Problem details - For this exercise, reproduce only the lines from the one holding "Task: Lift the" through the final line of the data below, exactly, and omit pictures.

Dataset section -
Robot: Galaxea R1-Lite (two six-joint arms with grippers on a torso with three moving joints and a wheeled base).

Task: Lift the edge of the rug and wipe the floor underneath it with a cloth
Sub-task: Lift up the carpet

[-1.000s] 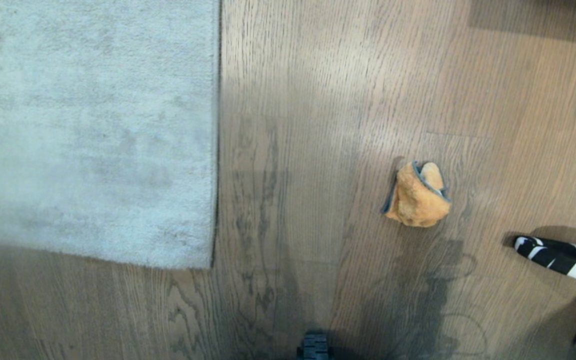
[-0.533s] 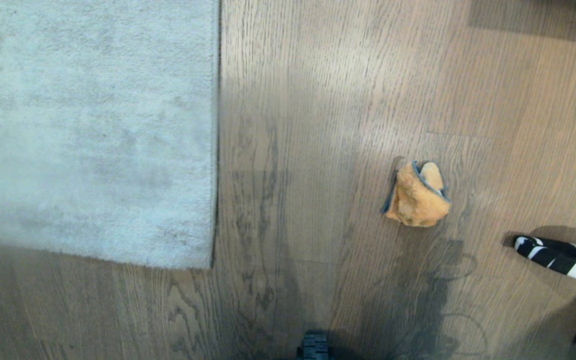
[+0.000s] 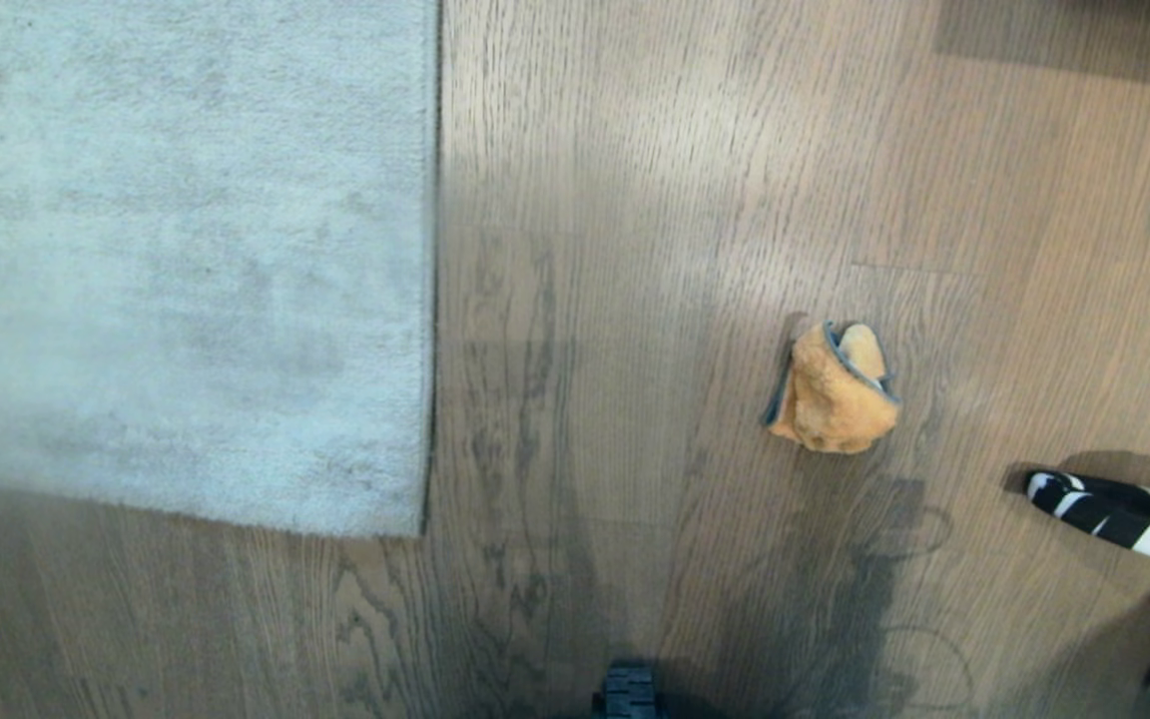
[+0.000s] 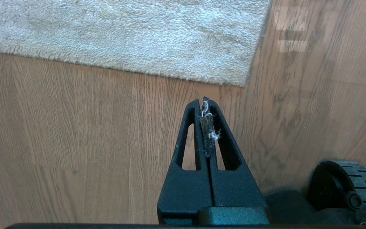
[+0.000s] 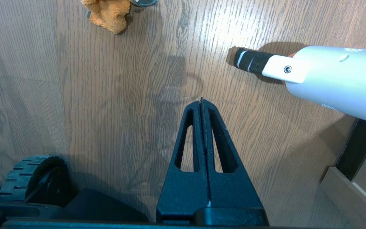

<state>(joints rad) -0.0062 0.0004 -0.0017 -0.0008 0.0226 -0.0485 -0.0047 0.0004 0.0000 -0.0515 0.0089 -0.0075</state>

Task response -
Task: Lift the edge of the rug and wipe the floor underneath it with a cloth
Sub-task: Lift up the carpet

[-1.000s] 
[-0.533s] 
[+0.000s] 
[+0.000s] 
[+0.000s] 

<state>(joints rad) -0.0062 0.0004 -0.0017 -0.0008 0.0226 -0.0485 -0.0047 0.0004 0.0000 -0.0515 0.0089 -0.0075</state>

Nothing more remains to be added to this answer.